_AIM OF THE TASK_
Skip the pictures, and retype the data below in full, exactly.

_DATA BLOCK_
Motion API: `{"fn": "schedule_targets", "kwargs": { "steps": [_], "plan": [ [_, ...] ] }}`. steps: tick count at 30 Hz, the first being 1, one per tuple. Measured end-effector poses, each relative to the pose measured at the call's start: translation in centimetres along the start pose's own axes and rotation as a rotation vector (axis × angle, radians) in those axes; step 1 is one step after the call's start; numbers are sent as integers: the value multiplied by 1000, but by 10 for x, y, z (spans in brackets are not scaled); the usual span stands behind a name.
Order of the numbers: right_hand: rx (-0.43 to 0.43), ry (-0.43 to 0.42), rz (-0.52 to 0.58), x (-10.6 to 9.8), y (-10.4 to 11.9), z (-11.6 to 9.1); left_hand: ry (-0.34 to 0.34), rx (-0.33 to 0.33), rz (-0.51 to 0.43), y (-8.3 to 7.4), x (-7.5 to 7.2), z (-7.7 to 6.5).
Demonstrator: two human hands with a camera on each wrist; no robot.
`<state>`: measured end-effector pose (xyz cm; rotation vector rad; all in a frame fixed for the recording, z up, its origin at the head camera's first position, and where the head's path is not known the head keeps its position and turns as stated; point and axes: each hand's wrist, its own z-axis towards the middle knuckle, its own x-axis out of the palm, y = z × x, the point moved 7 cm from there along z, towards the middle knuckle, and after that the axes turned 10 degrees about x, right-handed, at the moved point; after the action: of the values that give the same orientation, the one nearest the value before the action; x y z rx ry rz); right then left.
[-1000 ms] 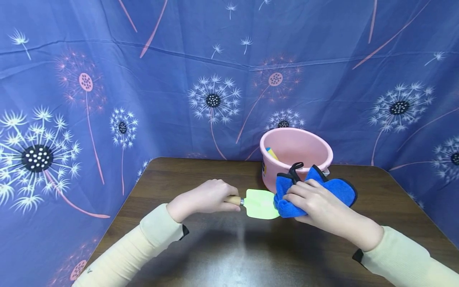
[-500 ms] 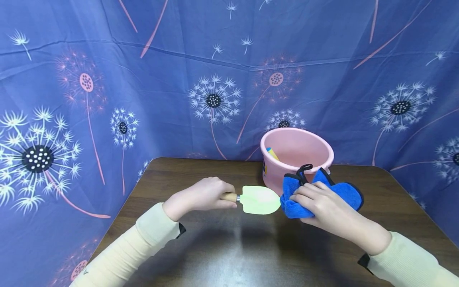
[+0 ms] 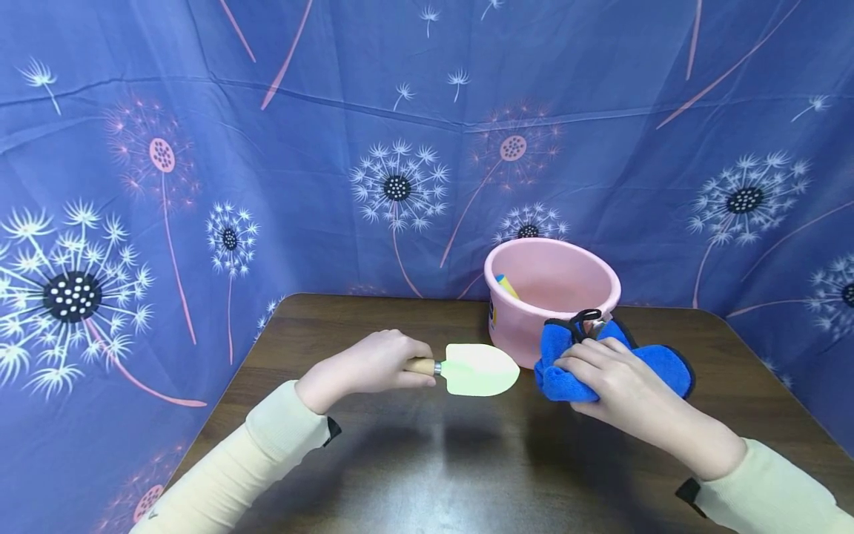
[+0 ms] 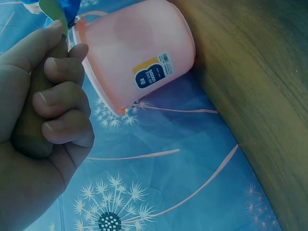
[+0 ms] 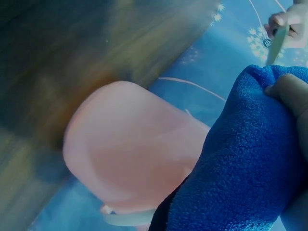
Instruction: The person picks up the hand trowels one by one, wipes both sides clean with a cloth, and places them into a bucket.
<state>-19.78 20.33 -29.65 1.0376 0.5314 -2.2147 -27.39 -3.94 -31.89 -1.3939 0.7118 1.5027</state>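
My left hand grips the wooden handle of a small garden trowel. Its pale green blade points right, held above the table. In the left wrist view the fingers curl round the handle, and only a bit of the blade shows. My right hand holds a bunched blue cloth with black edging and a black loop. A gap separates the cloth from the blade tip in the head view. In the right wrist view the cloth covers much of the right side, with the thumb pressed on it.
A pink bucket stands behind the cloth, near the table's back edge. Inside it leans a yellow and blue item, mostly hidden. The brown wooden table meets a blue dandelion-print curtain at the back and sides.
The cloth has come away from the blade tip as my right hand moved right. My left hand has shifted slightly left and up with the trowel. The bucket stays in place.
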Motion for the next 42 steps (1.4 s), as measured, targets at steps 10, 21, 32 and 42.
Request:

_OUTPUT BELOW_
Motion API: `{"fn": "schedule_targets", "kwargs": { "steps": [_], "plan": [ [_, ...] ] }}`. steps: tick count at 30 Hz, the first being 1, one per tuple. Measured end-effector poses, each relative to the pose measured at the call's start: translation in centimetres along the start pose's own axes and rotation as a rotation vector (axis × angle, radians) in those axes; step 1 is one step after the call's start; numbers are sent as integers: the value multiplied by 1000, but by 10 for x, y, z (spans in brackets are not scaled); the usual span stands behind a name.
Order of the numbers: right_hand: rx (-0.43 to 0.43), ry (-0.43 to 0.42), rz (-0.52 to 0.58), x (-10.6 to 9.8), y (-10.4 to 11.9), z (-11.6 to 9.1); left_hand: ry (-0.34 to 0.34), rx (-0.33 to 0.33), rz (-0.51 to 0.43), y (-8.3 to 7.4), x (-7.5 to 7.2), z (-7.7 to 6.5).
Demonstrator: two human hands with a camera on each wrist; no robot.
`<state>`: measured end-effector pose (xyz cm; rotation vector rad; all in a frame fixed for the recording, z up, its origin at the head camera's first position, and where the head's path is not known the head keeps its position and turns as stated; point and axes: each hand's wrist, its own z-axis towards the middle knuckle, its own x-axis out of the palm, y = z × x, the point moved 7 cm from there along z, towards the middle knuckle, and after that the axes turned 10 degrees about x, right-handed, at the moved point; after the action: of the values that give the same orientation, the one nearest the value before the action; x y z rx ry rz); right then left.
[-1000 ms] 
[-500 ms] 
[+0 ms] 
[+0 ms] 
[+0 ms] 
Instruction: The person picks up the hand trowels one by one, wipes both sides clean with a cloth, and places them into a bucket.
<state>-19.78 20.33 -29.65 1.0376 0.5314 -2.2147 -27.39 -3.94 -31.89 -1.3939 0.7118 1.5027</state>
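My left hand grips the wooden handle of a small garden trowel. Its pale green blade points right, held above the table. In the left wrist view the fingers curl round the handle, and only a bit of the blade shows. My right hand holds a bunched blue cloth with black edging and a black loop. A gap separates the cloth from the blade tip in the head view. In the right wrist view the cloth covers much of the right side, with the thumb pressed on it.
A pink bucket stands behind the cloth, near the table's back edge. Inside it leans a yellow and blue item, mostly hidden. The brown wooden table meets a blue dandelion-print curtain at the back and sides.
The cloth has come away from the blade tip as my right hand moved right. My left hand has shifted slightly left and up with the trowel. The bucket stays in place.
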Motion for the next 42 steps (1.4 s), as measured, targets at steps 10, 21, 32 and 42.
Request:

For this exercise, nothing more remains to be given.